WHAT THE TASK ASKS
Every line below that has the string "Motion" needs to be copied.

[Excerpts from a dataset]
+++++

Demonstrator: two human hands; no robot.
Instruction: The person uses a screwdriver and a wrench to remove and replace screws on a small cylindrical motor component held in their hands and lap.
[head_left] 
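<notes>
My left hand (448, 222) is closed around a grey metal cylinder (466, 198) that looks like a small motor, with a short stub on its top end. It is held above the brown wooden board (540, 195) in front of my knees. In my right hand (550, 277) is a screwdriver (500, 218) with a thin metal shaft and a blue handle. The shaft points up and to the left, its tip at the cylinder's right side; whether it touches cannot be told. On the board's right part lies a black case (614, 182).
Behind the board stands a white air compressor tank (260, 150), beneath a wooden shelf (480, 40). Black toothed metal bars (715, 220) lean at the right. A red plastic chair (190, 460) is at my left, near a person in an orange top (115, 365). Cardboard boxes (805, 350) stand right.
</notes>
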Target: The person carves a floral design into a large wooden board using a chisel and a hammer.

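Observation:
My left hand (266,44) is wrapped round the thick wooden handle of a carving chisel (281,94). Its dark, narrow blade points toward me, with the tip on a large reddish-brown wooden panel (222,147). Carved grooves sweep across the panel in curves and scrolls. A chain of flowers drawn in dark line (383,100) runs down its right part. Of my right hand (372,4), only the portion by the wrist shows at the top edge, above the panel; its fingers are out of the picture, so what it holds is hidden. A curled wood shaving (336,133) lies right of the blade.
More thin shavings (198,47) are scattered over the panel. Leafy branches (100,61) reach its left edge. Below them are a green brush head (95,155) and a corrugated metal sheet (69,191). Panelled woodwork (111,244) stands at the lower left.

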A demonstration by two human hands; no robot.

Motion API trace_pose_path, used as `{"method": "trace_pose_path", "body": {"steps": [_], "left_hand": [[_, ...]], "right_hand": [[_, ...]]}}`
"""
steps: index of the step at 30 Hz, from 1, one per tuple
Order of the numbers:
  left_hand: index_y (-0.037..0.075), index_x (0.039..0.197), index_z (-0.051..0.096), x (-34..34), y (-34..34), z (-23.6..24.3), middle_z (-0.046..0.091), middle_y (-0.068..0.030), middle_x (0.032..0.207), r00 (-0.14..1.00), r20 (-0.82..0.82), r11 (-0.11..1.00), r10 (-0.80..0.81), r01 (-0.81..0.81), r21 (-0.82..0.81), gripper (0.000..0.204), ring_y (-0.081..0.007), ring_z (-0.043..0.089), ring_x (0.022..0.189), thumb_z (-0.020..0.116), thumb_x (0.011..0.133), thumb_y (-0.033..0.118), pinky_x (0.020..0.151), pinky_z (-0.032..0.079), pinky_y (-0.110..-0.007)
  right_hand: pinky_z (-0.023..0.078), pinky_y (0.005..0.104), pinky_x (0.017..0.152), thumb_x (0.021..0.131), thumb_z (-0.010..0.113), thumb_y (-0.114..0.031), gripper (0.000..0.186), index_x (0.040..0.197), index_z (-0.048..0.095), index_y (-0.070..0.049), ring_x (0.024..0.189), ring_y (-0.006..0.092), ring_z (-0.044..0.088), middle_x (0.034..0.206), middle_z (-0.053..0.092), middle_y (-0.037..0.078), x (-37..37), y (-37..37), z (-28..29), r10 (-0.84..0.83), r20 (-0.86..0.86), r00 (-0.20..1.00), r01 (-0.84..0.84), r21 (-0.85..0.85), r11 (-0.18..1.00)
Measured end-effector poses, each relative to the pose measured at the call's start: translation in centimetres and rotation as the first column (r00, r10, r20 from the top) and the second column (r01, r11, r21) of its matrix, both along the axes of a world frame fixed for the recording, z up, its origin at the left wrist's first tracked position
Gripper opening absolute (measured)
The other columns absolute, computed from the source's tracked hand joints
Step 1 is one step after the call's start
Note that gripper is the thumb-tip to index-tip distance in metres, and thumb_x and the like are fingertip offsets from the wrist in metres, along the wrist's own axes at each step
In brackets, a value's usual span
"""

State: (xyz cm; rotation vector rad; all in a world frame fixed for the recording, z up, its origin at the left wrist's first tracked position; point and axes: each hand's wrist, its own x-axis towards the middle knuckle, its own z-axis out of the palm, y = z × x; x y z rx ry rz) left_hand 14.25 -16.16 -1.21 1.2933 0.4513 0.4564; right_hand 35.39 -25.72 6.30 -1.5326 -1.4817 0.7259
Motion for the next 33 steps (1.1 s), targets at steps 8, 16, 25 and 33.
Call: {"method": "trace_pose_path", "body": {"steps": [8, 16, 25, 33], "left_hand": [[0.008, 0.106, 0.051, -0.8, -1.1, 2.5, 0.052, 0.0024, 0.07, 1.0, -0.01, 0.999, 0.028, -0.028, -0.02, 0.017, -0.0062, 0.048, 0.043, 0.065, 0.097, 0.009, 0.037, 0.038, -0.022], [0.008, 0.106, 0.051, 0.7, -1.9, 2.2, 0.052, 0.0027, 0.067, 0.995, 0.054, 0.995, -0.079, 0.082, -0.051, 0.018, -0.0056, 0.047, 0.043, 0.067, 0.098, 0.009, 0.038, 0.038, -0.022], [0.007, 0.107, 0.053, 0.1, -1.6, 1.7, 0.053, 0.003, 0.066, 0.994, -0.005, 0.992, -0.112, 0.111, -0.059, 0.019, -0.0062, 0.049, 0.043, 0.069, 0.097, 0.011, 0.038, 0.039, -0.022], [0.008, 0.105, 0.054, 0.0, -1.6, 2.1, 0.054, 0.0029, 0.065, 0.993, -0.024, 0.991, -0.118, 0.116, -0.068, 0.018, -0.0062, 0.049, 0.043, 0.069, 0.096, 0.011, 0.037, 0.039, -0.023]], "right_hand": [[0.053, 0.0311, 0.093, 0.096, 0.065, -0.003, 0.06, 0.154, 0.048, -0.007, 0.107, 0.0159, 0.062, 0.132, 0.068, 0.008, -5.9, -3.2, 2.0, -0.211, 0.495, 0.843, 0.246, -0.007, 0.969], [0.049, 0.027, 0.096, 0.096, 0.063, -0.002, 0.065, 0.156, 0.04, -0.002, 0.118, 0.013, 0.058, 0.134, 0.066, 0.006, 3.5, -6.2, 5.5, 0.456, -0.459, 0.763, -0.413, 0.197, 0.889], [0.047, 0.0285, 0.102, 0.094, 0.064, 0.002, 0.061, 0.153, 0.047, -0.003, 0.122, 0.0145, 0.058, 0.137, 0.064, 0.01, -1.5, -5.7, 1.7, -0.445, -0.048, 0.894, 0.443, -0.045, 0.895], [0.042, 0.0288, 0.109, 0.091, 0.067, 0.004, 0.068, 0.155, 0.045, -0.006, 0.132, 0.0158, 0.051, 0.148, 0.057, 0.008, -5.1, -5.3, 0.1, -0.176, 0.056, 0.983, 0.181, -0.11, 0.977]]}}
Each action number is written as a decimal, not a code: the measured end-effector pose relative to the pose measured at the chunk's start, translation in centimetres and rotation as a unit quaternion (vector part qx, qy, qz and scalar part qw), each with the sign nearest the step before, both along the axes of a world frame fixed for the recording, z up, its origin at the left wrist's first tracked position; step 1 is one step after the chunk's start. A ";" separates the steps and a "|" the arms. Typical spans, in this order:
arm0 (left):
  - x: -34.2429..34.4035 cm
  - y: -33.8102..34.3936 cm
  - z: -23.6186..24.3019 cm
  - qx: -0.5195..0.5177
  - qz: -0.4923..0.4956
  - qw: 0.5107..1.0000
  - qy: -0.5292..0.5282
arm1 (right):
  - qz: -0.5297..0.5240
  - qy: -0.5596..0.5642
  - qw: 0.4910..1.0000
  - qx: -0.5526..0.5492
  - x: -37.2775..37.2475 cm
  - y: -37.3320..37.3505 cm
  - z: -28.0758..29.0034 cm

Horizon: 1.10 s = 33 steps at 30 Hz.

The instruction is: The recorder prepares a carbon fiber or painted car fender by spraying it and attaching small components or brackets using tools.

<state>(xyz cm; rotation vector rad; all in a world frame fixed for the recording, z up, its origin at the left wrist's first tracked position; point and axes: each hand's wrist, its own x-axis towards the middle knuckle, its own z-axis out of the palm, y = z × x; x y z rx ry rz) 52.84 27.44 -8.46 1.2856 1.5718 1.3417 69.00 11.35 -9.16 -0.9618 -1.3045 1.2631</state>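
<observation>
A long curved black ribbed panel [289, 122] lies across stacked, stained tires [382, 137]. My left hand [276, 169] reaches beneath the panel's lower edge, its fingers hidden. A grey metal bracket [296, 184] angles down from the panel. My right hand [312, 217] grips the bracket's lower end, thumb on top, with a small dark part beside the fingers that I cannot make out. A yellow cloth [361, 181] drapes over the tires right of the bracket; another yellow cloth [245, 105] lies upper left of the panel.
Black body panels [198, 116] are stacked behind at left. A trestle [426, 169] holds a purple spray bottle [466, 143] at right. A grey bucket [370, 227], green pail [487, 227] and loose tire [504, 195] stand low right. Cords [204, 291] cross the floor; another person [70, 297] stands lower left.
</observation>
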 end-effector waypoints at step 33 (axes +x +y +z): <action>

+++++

ANSWER TO THIS TASK
Motion API trace_pose_path, used as `{"method": "trace_pose_path", "body": {"steps": [_], "left_hand": [[_, ...]], "right_hand": [[_, ...]]}}`
Motion for the next 33 steps (1.1 s), targets at steps 8, 16, 25 and 33.

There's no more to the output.